An inability to accept the physical realities of ageing, leads to a self-fulfilling cycle of injury and disappointment. For example, if at your age and level of physical ability you can consistently work out at an intensity level of 6 and a frequency of 3 days per week, yet you drive yourself to an intensity 8 and a frequency 5 days per week, eventually you will get injured as your rate of recovery reduces as you get older. Of course injury then leads to a lay off or a severe reduction in intensity and frequency. You then think you have to train harder on your return from injury to make up for lost time in training. This leads to further injury and the cycle starts to spiral out, leading to depression over your inability to maintain the fitness and body shape you used to have.
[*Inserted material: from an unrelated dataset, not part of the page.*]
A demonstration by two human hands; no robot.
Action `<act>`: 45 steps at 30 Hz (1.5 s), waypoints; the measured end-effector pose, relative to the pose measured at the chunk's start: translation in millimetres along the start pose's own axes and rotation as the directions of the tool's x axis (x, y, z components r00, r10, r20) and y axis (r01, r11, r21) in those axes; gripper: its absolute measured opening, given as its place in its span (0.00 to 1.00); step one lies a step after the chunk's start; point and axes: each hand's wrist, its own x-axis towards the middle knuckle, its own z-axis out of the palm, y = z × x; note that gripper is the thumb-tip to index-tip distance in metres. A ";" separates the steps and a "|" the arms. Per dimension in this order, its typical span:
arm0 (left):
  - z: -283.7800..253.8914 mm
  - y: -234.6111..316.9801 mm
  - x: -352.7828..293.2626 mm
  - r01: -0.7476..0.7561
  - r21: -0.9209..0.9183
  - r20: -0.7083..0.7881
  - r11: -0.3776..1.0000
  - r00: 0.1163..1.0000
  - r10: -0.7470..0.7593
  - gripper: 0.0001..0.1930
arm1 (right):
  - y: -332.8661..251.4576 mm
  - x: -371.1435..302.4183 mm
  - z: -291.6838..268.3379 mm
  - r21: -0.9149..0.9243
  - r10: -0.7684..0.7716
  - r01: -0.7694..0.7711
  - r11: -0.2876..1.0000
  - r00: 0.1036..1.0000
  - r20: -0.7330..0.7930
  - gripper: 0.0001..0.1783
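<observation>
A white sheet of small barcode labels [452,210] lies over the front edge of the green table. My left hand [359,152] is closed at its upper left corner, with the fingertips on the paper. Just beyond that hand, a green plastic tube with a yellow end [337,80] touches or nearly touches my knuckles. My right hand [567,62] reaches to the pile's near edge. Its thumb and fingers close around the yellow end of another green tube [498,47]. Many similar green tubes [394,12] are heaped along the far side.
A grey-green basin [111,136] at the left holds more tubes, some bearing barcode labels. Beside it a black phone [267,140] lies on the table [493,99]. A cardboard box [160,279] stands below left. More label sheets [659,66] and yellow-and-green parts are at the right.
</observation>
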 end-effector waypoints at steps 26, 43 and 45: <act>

There are only two outcomes out of this spiral –

1.       You accept your age and physical abilities and train to those abilities. This does not mean taking it easy. It still means continually pushing yourself, but in a smart way with different exercise and training regimes than you used to do.

 OR 

2.       You decide it’s all too hard, give up, and live on the stories of how good you used to be.

 So how should we train as we get older?

Firstly…….let your ego go!

If you watch yourself very closely, you will notice your subconscious is always striving to impress others. If you deny that emphatically and say you don’t care what others think…..you are still in the grip of your ego…you just don’t realise it. This is all part of our primal survival instinct. The old bull wants or needs to ensure its dominance over the younger bull for as long as possible.

Once you consciously begin to understand this and come to a level of acceptance, then your physical journey as an Old Boy really begins. You start to train smarter and you will be very surprised by the results.

Identify problem injury areas, we all have them. In my example my left shoulder and left knee are a constant source of annoyance. My knee is a simple case of worn down cartilage but my left shoulder is a rotator cuff problem. So for me bench press, shoulder presses and squats have become a problem. For several years I fought the pain and continued, convinced that no other exercise could take the place of a 5 set, 8 rep, bench press. But eventually I was forced to look for changes if I wanted to continue to train and improve. And when I finally accepted and adapted to lower weights and different exercises, my training frequency began to improve.

So listen to your body, work with it by changing exercise frequency, intensity, and type, and above all………..admit you’re an Old Boy and embrace it by continuing to be active long after the legends have given it all away and are sitting by the fire in their slippers telling the youngsters how good they used to be.